In T78463#962429, @Krinkle wrote:The v0.9 protocol is by far the most popular at the moment, though that is slowly changing now that at least the reference implementation (socket.io-client) has a v1.0 release. However you can't use that yet. And installing the "latest" version of something isn't a good practice anyway. The correct version is now documented https://wikitech.wikimedia.org/wiki/RCStream#JavaScript. The majority of changes between v0.9 and v1.0 is in the backend. The API surface is largely the same and shouldn't block any particular features.
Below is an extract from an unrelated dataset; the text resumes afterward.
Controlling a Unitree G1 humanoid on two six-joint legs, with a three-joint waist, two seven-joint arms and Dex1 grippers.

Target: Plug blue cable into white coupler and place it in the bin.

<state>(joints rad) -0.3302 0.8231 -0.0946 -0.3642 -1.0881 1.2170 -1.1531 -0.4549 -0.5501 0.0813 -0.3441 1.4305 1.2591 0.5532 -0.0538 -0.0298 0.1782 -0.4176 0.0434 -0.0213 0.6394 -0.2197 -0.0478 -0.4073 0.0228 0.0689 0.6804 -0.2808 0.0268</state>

I do however very much want RCStream to be ahead of the curve and encouraging new software to be written in current versions of socket.io and not old ones. RCStream is currently implemented in Python and uses the gevent-socketio package. That package has not yet implemented support for the socket.io v1.0 protocol, so there's no upgrade available. It's been raised upstream (https://github.com/abourget/gevent-socketio/issues/192) however it seems the project is no longer seeing active maintenance.
Considering RCStream is a fairly small library, I'd recommend taking this opportunity to rewrite it in Node.js using the official socket.io server implementation (which is written in node) in favour of using a port.
Description
Status | Subtype | Assigned | Task | ||
---|---|---|---|---|---|
Declined | Xqt | T125197 Give hint to the current socketIO_client in ImportError of rcstream.py | |||
Declined | None | T91393 RCStream is not accessible from python client due to using socket-io 1.0 while only socket-io 0.9 is offered | |||
Declined | None | T68232 Upgrade RCStream backend to use socket.io 1.0 protocol | |||
Resolved | Krinkle | T86803 Rewrite RCStream in Node.js |
Event Timeline
Apparently I did this last year:
https://github.com/Krinkle/node-rcstream
I had forgotten about it though. It looks quite similar implementation wise. I can't stay in what state it is, but it should make for a good starting point.
This looks like a good opportunity to include diff information. A number of bots are watching the RCStream and immediately fetching relevant diff. This is expensive for everyone, and having a new RCStream include this feature as an option would be great. See T100082
I appreciate the enthusiasm but this isn't an opportunity for that. The RCStream software is pure middle-ware to publish the internal RCFeed to the outside world using the Socket.IO protocol. It doesn't have access to diffs. It will require added complexity in MediaWiki and RCFeed to make this work via RCStream. RCFeed is not meant to compute or distribute such large blobs.
Let's focus our efforts on RESTBase instead. Its low latency and deterministic scheme will cancel out most reasons for why fetching diffs is unattractive right now. Using RESTBase also requires less engineering effort to implement diffs and provides a more stable, maintainable and extendable platform.
Thanks @Krinkle. It was worth asking... Looking forward to seeing a 1.0 version. Looks like library support in a few languages is good for 1.0.